A história do Humberto

Do olhar

Calado.

Curvado.

Humedecido.

Consumido pela vontade

de
Ir
de
Ficar
de
Escolher
Partir ou de
Escolher trilhar
um caminho para comunicar

Falava-nos da diferença entre Ser e Ter a doença.
Dizia ser mais do que aquilo que ELA calava.
Confirmava mudo, que a identidade lhe havia sido furtada,
Que não se reconhecia no rosto refletido pelo espelho, que o fitava pesado na casa transformada.

A casa de Humberto é hoje a antiga garagem. Um lugar aberto à luz dos dias, acolhedor e, fundamentalmente, adaptado às suas necessidades atuais. Nele, habitam estacionados os sentimentos sem voz.

foi um Passo difícil - recorda -,
Aquele que o forçou a transitar da casa para a garagem. Ou a converter a garagem num lugar que tivesse mais do que a forma de uma casa, mas que o fizesse sentir em casa.

Abandonou, contrariado, as paredes inóspitas, que prometeram guardar, no branco da cal, os segredos de uma vida.

Naquela noite, sentado em frente ao televisor, onde som e imagem se cruzam num movimento ininterrupto e desprovido de sentido, fechou os olhos e ouviu as paredes do andar de cima.

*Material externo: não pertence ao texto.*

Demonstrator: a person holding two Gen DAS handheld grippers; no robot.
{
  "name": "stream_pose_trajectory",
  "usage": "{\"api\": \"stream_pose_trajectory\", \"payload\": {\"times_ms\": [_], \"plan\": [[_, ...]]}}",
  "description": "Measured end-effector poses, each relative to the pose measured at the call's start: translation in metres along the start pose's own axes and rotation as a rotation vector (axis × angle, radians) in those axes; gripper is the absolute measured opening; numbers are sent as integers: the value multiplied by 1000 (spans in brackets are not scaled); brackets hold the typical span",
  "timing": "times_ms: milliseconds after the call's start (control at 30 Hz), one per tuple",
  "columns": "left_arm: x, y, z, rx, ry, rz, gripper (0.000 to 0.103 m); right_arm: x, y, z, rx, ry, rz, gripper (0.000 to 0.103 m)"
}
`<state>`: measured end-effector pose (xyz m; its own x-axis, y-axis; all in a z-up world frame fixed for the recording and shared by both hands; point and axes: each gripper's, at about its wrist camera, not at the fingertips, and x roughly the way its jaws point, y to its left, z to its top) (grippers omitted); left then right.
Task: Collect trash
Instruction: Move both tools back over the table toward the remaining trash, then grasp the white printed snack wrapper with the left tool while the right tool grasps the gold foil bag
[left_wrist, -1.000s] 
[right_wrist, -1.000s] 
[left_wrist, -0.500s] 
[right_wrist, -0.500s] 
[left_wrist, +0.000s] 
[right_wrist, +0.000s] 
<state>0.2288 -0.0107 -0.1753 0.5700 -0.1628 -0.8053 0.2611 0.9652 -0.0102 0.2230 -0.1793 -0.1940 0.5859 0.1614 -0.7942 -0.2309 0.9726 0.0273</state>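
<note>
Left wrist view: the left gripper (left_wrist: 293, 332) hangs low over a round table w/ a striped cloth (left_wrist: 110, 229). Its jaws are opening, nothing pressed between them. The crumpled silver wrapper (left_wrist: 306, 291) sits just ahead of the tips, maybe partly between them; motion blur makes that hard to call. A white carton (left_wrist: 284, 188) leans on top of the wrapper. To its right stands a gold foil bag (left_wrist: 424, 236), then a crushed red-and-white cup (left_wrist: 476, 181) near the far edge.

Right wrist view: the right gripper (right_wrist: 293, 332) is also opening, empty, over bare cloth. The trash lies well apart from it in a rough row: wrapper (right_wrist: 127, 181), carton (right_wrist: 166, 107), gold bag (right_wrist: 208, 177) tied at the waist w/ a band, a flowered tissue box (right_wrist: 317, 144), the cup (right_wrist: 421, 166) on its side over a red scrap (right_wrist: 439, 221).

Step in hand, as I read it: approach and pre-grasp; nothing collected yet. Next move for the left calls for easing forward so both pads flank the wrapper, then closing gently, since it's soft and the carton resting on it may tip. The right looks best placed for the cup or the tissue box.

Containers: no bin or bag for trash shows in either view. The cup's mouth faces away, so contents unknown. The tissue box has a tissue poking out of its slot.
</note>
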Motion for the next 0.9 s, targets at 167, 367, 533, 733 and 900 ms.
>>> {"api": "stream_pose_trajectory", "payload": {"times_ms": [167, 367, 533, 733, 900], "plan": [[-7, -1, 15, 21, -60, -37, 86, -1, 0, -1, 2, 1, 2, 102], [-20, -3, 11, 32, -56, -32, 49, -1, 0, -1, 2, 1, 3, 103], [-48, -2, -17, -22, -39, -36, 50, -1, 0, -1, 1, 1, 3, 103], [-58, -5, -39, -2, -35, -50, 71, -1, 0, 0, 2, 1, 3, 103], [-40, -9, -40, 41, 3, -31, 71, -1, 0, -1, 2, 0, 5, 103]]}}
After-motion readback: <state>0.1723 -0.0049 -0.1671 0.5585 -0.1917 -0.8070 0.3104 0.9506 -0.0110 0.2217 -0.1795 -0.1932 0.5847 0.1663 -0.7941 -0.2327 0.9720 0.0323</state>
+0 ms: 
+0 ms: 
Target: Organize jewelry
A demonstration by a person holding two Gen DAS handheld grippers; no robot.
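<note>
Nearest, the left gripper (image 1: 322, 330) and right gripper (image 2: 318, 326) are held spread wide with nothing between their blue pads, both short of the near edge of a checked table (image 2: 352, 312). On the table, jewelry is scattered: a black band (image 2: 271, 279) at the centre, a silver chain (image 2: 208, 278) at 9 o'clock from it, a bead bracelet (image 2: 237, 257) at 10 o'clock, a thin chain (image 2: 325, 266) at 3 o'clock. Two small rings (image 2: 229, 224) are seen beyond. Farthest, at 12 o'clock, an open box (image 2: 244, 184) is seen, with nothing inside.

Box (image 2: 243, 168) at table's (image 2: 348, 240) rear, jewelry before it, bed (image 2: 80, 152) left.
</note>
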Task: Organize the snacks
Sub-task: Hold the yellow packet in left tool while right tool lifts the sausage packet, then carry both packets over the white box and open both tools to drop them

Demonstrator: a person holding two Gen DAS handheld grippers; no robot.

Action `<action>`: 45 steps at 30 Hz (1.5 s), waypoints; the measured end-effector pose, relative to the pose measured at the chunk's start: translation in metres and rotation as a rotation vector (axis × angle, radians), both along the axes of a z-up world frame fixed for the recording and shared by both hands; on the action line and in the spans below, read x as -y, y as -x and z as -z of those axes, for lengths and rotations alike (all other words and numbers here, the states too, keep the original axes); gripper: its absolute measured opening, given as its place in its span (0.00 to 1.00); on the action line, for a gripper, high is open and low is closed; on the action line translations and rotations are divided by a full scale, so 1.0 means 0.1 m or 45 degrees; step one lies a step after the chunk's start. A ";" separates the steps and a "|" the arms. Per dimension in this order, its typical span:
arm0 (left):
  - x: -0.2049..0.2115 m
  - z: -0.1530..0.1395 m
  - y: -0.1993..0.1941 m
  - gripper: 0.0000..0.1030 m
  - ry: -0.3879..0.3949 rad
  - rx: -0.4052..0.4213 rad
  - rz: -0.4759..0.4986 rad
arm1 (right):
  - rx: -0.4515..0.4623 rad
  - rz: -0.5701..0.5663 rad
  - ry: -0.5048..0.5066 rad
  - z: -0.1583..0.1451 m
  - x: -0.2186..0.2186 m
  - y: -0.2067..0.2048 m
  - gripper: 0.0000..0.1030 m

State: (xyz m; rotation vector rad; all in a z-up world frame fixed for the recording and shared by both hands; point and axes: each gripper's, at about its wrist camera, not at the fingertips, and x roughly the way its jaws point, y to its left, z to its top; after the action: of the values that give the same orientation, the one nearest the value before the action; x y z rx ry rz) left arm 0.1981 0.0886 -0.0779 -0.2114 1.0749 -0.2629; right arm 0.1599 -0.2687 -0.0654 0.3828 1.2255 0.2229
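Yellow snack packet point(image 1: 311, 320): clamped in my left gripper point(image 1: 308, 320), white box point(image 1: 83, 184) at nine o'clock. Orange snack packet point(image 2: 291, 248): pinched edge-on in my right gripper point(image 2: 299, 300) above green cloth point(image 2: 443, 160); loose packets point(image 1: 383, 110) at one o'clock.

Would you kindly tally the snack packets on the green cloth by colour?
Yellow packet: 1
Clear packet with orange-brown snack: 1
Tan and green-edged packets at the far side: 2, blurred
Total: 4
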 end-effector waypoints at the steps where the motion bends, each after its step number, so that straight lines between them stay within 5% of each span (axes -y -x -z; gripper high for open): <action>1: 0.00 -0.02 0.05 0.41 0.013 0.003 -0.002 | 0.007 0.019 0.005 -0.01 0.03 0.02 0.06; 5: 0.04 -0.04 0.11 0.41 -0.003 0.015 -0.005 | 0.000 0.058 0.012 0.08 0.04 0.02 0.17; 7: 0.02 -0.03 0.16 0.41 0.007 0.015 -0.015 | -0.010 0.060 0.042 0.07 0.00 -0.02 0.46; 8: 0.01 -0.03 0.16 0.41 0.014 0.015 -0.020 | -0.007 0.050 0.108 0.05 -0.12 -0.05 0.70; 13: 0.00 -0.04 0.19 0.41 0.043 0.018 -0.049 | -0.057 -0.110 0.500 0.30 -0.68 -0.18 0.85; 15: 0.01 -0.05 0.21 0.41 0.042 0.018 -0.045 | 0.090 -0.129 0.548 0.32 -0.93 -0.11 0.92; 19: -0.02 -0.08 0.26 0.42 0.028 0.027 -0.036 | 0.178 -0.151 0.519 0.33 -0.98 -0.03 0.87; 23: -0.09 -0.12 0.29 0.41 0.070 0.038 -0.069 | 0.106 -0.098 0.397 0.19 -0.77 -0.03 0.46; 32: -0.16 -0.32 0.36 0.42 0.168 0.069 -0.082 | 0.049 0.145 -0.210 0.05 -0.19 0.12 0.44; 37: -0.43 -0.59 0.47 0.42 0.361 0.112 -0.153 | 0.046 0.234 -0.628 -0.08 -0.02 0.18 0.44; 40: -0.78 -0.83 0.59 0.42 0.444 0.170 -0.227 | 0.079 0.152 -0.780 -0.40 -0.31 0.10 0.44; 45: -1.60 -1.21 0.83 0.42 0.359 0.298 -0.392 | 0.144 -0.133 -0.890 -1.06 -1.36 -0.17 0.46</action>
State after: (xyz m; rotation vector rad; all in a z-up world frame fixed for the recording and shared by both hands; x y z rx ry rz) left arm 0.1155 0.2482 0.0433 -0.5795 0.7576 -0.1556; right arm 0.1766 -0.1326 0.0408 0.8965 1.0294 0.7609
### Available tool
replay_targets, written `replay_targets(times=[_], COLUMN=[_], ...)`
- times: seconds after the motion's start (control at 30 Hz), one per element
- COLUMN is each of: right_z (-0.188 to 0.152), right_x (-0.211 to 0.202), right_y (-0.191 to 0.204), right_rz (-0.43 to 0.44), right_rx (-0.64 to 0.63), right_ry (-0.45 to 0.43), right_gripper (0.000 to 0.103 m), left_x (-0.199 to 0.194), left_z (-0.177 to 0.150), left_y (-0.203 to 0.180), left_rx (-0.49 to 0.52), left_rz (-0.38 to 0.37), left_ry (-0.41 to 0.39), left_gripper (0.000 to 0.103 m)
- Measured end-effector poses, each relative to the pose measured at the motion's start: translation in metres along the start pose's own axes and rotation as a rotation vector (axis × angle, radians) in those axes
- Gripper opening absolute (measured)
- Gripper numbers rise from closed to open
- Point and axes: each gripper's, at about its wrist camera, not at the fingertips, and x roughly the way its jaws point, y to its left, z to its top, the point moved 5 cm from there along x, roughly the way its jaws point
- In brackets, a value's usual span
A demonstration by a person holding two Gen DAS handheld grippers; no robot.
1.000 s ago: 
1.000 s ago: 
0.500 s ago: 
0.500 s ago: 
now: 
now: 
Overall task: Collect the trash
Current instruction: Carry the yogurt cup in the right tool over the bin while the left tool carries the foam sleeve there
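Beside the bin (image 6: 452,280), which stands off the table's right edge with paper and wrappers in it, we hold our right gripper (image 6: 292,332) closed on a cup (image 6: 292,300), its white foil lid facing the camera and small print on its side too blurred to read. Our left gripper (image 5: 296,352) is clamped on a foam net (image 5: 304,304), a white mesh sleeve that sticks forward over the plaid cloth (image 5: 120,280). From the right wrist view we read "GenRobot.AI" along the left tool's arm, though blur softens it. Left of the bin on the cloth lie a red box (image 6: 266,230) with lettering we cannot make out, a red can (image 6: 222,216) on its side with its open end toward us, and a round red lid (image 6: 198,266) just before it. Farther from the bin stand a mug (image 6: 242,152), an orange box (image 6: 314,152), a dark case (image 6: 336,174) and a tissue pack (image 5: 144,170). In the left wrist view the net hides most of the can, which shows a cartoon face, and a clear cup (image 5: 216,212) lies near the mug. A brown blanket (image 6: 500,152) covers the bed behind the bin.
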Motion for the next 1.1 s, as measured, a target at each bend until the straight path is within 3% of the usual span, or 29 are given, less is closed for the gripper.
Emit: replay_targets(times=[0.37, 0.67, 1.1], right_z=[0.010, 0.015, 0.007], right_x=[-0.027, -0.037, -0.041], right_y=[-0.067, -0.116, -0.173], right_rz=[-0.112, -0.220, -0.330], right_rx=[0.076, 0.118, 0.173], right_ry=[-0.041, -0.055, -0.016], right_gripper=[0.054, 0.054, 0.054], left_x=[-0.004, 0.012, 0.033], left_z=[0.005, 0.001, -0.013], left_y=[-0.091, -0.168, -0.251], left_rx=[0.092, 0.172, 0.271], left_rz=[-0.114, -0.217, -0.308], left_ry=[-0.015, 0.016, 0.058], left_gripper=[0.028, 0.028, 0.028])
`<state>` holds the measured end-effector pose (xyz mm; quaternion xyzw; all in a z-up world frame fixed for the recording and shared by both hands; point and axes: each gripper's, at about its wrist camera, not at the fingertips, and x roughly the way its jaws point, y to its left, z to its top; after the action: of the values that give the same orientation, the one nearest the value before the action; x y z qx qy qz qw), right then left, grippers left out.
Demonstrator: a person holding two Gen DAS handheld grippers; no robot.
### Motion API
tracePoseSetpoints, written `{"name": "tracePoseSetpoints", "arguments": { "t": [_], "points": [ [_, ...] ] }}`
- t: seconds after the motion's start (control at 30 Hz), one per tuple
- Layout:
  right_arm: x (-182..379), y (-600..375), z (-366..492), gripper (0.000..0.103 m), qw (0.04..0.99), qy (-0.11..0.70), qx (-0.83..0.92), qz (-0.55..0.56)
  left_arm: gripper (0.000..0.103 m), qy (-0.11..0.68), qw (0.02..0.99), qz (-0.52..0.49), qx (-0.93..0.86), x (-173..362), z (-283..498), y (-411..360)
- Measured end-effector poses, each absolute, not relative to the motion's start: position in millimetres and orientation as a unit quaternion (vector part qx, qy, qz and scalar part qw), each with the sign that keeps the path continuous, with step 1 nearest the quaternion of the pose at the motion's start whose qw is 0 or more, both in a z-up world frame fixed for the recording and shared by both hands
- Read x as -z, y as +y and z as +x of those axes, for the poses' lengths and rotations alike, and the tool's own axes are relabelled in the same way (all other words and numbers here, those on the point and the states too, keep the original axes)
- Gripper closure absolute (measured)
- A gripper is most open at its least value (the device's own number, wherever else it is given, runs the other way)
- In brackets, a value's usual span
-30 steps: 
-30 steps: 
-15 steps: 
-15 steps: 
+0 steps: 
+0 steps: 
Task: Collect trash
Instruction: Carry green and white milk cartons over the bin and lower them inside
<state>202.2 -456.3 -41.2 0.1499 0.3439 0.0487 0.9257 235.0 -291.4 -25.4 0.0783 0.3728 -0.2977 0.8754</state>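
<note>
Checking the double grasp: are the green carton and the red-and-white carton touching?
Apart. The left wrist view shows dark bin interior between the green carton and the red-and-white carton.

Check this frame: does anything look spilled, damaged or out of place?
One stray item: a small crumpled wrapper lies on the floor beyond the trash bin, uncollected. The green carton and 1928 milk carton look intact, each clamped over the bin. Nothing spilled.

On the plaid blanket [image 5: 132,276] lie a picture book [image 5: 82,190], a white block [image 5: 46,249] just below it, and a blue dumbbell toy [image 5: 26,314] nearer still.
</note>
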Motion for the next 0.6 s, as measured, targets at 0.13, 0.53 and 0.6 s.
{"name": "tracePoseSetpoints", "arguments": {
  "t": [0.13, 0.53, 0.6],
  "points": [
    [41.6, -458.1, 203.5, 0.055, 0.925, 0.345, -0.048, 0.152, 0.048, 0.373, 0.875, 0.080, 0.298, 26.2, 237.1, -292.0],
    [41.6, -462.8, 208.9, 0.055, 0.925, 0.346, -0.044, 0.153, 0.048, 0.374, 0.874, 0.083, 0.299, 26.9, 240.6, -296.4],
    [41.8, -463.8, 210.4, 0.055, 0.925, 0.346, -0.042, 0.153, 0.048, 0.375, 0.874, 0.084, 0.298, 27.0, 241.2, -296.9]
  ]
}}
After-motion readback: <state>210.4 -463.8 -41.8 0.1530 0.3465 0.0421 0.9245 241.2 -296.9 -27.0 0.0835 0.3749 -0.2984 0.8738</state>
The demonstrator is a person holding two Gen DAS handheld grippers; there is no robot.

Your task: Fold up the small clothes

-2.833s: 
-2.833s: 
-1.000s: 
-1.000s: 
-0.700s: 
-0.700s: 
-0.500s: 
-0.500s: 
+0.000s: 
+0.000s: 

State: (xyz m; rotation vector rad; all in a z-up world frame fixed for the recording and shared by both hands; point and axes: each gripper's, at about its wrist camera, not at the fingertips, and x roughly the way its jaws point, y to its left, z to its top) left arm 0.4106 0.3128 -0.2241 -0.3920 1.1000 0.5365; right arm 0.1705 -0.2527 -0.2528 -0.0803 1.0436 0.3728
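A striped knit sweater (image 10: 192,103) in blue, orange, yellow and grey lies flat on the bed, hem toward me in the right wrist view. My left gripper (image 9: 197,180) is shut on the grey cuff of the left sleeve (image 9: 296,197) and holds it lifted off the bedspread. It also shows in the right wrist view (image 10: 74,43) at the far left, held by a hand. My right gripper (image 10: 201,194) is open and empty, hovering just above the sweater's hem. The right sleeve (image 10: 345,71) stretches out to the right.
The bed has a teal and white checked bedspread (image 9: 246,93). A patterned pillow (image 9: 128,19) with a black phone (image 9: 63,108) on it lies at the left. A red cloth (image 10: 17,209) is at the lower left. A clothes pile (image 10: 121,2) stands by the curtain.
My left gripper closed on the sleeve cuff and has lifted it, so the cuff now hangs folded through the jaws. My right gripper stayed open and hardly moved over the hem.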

Ecoavam, com nitidez surpreendente, o riso fácil das duas filhas, perdidas uma na outra, numa correria sem destino, entrecortada pelos braços que prendem para no instante seguinte libertarem.
Sentia o aroma das refeições preparadas pela Guida. Regressava a elas para reviver os momentos que fervilhavam no sabor de cada prato.
Estalava a imagem de um murro
Vão, sem
Razão, movido pela
Emoção
um murro dado na mesa de madeira situada junto à sala-de-estar.
Reverberava um grito forte, frustrado, zangado

agora calado

Perguntava hoje, às paredes do andar de cima:
o que fica
deste riso,
do sabor,
deste aroma,
do grito
deste murro
do grito deste murro?

Respondem - as paredes - caladas pelo desenho dos laços que se formam nas sombras que nelas são projetadas.

São laços largos e fortes
desaparecem no espaço
mas regressam no tempo
no tempo que volta
no tempo que rasga
no tempo que nos rasga
a memória

sempre viva

-

Humberto foi diagnosticado com ELA em 2014. Progressivamente, e em virtude da fraqueza muscular, perdeu a mobilidade nos membros inferiores e superiores, a capacidade de deglutir e a fala natural.
Para colmatar esta última perda, começou por comunicar através de Tecnologias de Apoio à Comunicação (TaC), cedidas pela Fundação PT. O manípulo foi a interface sinalizada em 2015, para o Humberto aceder ao computador. Três anos depois, surgiu a necessidade de melhorar o acesso e de introduzir o controlo pelo olhar.
No âmbito de mais uma visita realizada ao abrigo do projeto financiado pelo BPI Capacitar, a APELA procede a uma reavaliação do estadio atual do Humberto e atribui um PT PC Eye Mini para que a sua comunicação possa ser mais eficaz e inteligível com aqueles que o rodeiam diariamente. No lugar onde antes a comunicação era um processo unilateral conduzido pelo cuidador ou pela pessoa que pretendia receber uma mensagem, é agora um processo circular, que a qualquer momento pode ser iniciado, desenvolvido ou concluído pela pessoa com ELA.

-

A instalação do PT PC Eye Mini no computador do Humberto, foi feita com o apoio da Anditec Tecnologias da Reabilitação, um dos parceiros da APELA na área da comunicação aumentativa.